2024-09-20 06:46:13 +08:00 · 2024-04-11 01:31:33 +02:00 · 2024-04-11 01:31:33 +02:00 · 6279849336
parent b436dc2aad
commit 6279849336
4 changed files with 28 additions and 23 deletions
--- a/4
+++ b/4
@ -31,7 +31,6 @@
  !  - Post-execution script can now be force run on error / exit
  !  - Script result now has prometheus metrics
  !- NTP server
-  !-permissions

 ## Features
  - New viewer mode allowing to browse/restore restic repositories without any NPBackup configuation
@ -45,7 +44,8 @@
      !- Implemented scheduled task creator for Windows & Unix
         !(simple list of tasks, actions, stop on error)
    - Implemented repo quick check / full check / repair index / repair snapshots / unlock / forget / prune / dump / stats commands
-  ! Added permissions management
+  - Added per repo permission management
+    - Repos now have backup, restore and full privileges, allowing to restrict access for end users
  - Added snapshot tag to snapshot list on main window
  - Split npbackup into separate CLI and GUI
    - Status window has been refactored so GUI now has full stdout / stderr returns from runner and backend
--- a/SECURITY.md
+++ b/SECURITY.md
@ -28,7 +28,7 @@ Viewer mode permissions are set to "restore".

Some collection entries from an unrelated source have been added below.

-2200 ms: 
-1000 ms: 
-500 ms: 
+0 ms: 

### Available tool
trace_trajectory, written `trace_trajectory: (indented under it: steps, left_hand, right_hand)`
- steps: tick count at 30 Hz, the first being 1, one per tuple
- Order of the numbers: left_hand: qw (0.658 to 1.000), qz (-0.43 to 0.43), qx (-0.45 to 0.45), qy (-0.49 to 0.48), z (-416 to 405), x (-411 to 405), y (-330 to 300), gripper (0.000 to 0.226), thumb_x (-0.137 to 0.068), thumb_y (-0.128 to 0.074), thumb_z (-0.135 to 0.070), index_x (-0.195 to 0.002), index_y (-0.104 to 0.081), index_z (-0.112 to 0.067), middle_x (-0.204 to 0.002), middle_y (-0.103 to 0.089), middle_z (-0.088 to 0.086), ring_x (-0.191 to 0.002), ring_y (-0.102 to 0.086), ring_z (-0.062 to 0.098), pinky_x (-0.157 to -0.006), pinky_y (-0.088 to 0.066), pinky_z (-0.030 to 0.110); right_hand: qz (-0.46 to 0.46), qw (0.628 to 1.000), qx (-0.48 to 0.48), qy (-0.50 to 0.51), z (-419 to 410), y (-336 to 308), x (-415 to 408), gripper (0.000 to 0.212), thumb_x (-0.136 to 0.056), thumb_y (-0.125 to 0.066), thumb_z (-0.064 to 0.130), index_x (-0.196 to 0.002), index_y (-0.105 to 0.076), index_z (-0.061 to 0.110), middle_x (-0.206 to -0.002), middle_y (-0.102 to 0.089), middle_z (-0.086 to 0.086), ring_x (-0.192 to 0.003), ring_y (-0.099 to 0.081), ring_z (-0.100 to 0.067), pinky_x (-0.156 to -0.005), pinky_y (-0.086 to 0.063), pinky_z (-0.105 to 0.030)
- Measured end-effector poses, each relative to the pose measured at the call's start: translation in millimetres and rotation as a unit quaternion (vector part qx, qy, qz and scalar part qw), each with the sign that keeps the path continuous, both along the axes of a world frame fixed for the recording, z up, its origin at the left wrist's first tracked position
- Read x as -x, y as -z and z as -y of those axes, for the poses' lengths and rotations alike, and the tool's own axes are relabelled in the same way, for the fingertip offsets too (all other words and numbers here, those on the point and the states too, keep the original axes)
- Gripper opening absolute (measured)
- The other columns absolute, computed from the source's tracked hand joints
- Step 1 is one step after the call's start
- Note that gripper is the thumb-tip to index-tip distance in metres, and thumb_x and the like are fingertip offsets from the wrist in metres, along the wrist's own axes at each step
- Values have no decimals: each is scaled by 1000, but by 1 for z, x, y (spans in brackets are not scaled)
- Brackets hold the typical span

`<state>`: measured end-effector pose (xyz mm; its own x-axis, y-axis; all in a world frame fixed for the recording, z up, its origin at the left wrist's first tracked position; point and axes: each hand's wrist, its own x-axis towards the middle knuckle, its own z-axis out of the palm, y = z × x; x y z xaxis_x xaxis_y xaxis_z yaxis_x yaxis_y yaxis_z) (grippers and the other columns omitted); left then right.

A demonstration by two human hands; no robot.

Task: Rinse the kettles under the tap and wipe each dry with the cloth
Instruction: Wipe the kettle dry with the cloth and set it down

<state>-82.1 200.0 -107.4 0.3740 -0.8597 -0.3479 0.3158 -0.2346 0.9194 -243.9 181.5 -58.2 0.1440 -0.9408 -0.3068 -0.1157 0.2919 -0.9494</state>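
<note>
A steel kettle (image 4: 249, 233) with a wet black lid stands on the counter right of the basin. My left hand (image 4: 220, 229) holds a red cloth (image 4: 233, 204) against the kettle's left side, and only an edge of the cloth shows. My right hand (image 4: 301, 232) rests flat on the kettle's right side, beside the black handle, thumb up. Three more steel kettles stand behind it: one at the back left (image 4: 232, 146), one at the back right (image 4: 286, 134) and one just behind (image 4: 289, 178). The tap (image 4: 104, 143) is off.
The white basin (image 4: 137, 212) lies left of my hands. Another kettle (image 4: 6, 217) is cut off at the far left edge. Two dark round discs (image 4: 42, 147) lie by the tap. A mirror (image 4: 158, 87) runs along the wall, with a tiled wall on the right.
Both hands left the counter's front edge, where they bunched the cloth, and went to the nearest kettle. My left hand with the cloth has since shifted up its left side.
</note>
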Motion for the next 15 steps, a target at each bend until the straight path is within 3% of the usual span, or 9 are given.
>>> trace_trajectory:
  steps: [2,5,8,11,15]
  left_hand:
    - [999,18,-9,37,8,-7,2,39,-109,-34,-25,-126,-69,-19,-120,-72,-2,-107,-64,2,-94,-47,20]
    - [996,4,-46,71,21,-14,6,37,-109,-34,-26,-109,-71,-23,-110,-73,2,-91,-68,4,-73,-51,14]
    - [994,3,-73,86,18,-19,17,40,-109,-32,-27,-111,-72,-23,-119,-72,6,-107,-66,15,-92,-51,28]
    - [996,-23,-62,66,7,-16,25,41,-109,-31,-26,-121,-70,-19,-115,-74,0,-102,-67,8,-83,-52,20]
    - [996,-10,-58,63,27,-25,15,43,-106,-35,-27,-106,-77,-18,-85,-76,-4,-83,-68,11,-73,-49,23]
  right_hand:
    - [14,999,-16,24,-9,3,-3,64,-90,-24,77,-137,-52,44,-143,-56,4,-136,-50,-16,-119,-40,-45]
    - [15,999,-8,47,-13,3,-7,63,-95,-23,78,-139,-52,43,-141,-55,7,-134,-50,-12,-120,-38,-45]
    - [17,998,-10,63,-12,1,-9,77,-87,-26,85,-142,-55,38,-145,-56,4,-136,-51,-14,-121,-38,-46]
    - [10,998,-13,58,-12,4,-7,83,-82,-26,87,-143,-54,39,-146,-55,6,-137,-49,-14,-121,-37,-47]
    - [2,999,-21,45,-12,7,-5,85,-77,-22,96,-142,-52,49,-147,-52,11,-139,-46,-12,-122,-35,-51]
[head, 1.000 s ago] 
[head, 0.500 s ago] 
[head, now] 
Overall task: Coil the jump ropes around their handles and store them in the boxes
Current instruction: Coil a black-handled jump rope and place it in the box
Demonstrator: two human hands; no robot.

 # NPF-SEC-00006: Never inject permissions if some are already present

-Since v2.3.0, we insert permissions directly into the encrypted repo URI.
+Since v3.0.0, we insert permissions directly into the encrypted repo URI.
 Hence, update permissions should only happen in two cases:
 - CLI: Recreate repo_uri entry and add permission field from YAML file
 - GUI: Enter permission password to update permissions
--- a/npbackup/configuration.py
+++ b/npbackup/configuration.py
@ -7,8 +7,8 @@ __intname__ = "npbackup.configuration"
 __author__ = "Orsiris de Jong"
 __copyright__ = "Copyright (C) 2022-2024 NetInvent"
 __license__ = "GPL-3.0-only"
-__build__ = "2024020201"
-__version__ = "2.0.0 for npbackup 3.0.0+"
+__build__ = "2024041101"
+__version__ = "npbackup 3.0.0+"

 MIN_CONF_VERSION = 3.0
 MAX_CONF_VERSION = 3.0
@ -422,13 +422,18 @@ def extract_permissions_from_full_config(full_config: dict) -> dict:
    """
    for repo in full_config.g("repos").keys():
        repo_uri = full_config.g(f"repos.{repo}.repo_uri")
-        if isinstance(repo_uri, tuple):
+        # Extract permissions and manager password from repo_uri if set as string
+        if "," in repo_uri:
+            repo_uri = [item.strip() for item in repo_uri.split(",")]
+        if isinstance(repo_uri, tuple) or isinstance(repo_uri, list):
            repo_uri, permissions, manager_password = repo_uri
            # Overwrite existing permissions / password if it was set in repo_uri
            full_config.s(f"repos.{repo}.repo_uri", repo_uri)
            full_config.s(f"repos.{repo}.permissions", permissions)
            full_config.s(f"repos.{repo}.manager_password", manager_password)
            full_config.s(f"repos.{repo}.__current_manager_password", manager_password)
+        else:
+            logger.info(f"No extra information for repo {repo} found")
    return full_config


@ -439,7 +444,6 @@ def inject_permissions_into_full_config(full_config: dict) -> Tuple[bool, dict]:

    NPF-SEC-00006: Never inject permissions if some are already present unless current manager password equals initial one
    """
-    updated_full_config = False
    for repo in full_config.g("repos").keys():
        repo_uri = full_config.g(f"repos.{repo}.repo_uri")
        manager_password = full_config.g(f"repos.{repo}.manager_password")
@ -452,7 +456,6 @@ def inject_permissions_into_full_config(full_config: dict) -> Tuple[bool, dict]:
            __current_manager_password and manager_password
        ):
            if __current_manager_password == manager_password:
-                updated_full_config = True
                full_config.s(
                    f"repos.{repo}.repo_uri", (repo_uri, permissions, manager_password)
                )
@ -467,7 +470,7 @@ def inject_permissions_into_full_config(full_config: dict) -> Tuple[bool, dict]:
        )  # Don't keep decrypted manager password
        full_config.d(f"repos.{repo}.permissions")
        full_config.d(f"repos.{repo}.manager_password")
-    return updated_full_config, full_config
+    return full_config


 def get_manager_password(full_config: dict, repo_name: str) -> str:
@ -725,13 +728,7 @@ def load_config(config_file: Path) -> Optional[dict]:
        config_file_is_updated = True
        logger.info("Handling random variables in configuration files")

-    # Inject permissions into conf file if needed
-    is_modified, full_config = inject_permissions_into_full_config(full_config)
-    if is_modified:
-        config_file_is_updated = True
-        logger.info("Handling permissions in configuration file")
-
-    # Extract permissions / password from repo
+    # Extract permissions / password from repo if set
    full_config = extract_permissions_from_full_config(full_config)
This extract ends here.